Tuesday, August 30, 2011

SPORTS: The Drive For Sixteenth Best

The Toronto Blue Jays are in a race. That race is for the 16th best record in Major League Baseball at season's end. Seventeenth best would be better, but the Jays need to get a little late June Swoon thing going to cement being in the bottom half of the teams when 2011 comes to a close.

As of today, Toronto holds that coveted sixteenth-best slot, but are in a four-way dogfight with Cincinnati, Cleveland and the White Sox. All but Cleveland have 67 wins, Cleveland being one ahead there by only winning 66. But Toronto's also lost 67, which is only matched by the Reds. This backward race goes to the team with the LEAST number of wins when everything is said and done, assuming all four play 162 games. And the tie goes to the team with the worst record from the year before, something Toronto holds over Cincy, and I believe, the ChiSox.

Do I want MY team to lose, and lose a lot, through September? Yep. It's all about the off-season of signing free agents and the 2012 summer draft. And with any luck, the Blue Jays will benefit from some, as yet unrevealed Alex Anthopoulos move that will help cement their hoped-for losing record. Maybe it's shutting down Ricky Romero, Brandon Morrow or Brett Cecil. Or all three. Maybe it's losing Casey Janssen's number while kids from the farm get their feet wet at the end of games. Or how about surgery for any of the regulars, who must all be playing with bumps and bruises by this time.

IF the Jays can finish out of the top half of teams, they will get a better draft slot come next summer. That will go along with the #22 pick they 'earned' by not signing Beede two weeks ago. Two first-round picks in the top 22 seems fair recompense for a team chasing down the Yanks and BoSox (let alone the Rays) in the brutal AL East.

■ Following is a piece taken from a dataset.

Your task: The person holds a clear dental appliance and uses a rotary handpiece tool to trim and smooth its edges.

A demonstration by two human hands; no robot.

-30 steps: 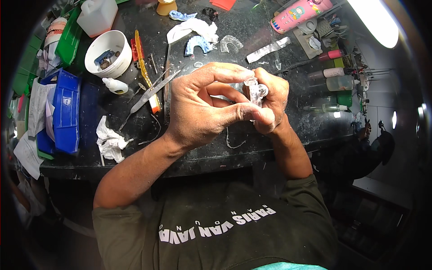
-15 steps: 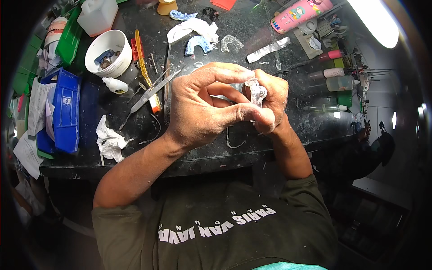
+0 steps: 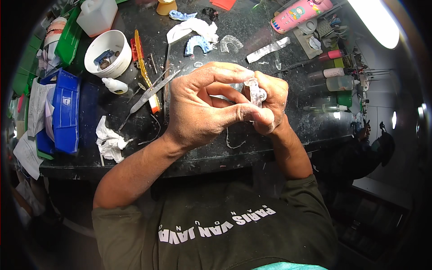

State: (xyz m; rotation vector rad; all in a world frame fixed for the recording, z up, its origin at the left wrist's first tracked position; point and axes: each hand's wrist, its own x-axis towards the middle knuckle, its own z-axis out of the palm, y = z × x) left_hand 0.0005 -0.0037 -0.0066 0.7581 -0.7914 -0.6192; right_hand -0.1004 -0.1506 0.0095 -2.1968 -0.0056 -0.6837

It ALSO means, the Jays can go out and sign a Type-A free agent and ONLY have to hand over a second round draft pick in recompense. And a SECOND Type-A gets a third rounder and so on and so on.

Let's say the Jays break the bank and everybody else's heart and woo Albert Pujols, Jon Papelbon and C.C. Sabathia (Yes, I know it won't happen, but it will be illustrative) to Toronto. Say Pujols for $30M per year, Sabathia for $27M and Papelbon for $14. The Jays then package Travis Snider, Adam Lind and a pitcher from down in the boonies to the Dodgers for Andre Ethier and re-sign Kelly Johnson for, say $7M per annum. There, I just doubled the Jays' payroll. And I still have a bullpen to rebuild between the starters and Papelbon. Oh, and we re-sign Johnny McDonald because without signing him, who cares about Pujols, Sabathia and the lot?

What does all that cost Toronto besides Rogers Corp money? A second round draft pick to St. Louis, a third-rounder to the Yankees and a piddling fourth rounder for a probable Type-A FA to Boston. The same Boston who's been letting fading stars go for first round picks and a sandwich pick for the last few years. This just feels sooooo right.

While I fantasize about a line-up that includes Ethier LF, Rasmus CF, Bautista RF, Pujols 1B, Escobar SS, Encarnacion DH, Lawrie 3B, Johnson 2B and Arrencibia C and a starting pitching staff of Sabathia, Romero, Morrow, Cecil and one of the bunnies, I'm not sure AA would go all in with the loot, if it meant giving up that first round draft pick. Why? I think he sees a big splash as being exactly that. It could leave the Jays wet. And without aid coming down the pipeline five years from now. After all, MOST drafts for MOST teams do well to produce two average plus players. If the Jays are to contend, not for a single season, but regularly, that pipeline has to be re-filled every summer. And the best way to fill it is with first-round talent.

Keeping that pick is going to keep AA up at night. He wants it and he wants the free agents that opening the coffers at Rogers HQ will provide him this off-season. The easiest way to get what he wants is to not have much of a September as the season dies down.

Winning by losing. It's the only way.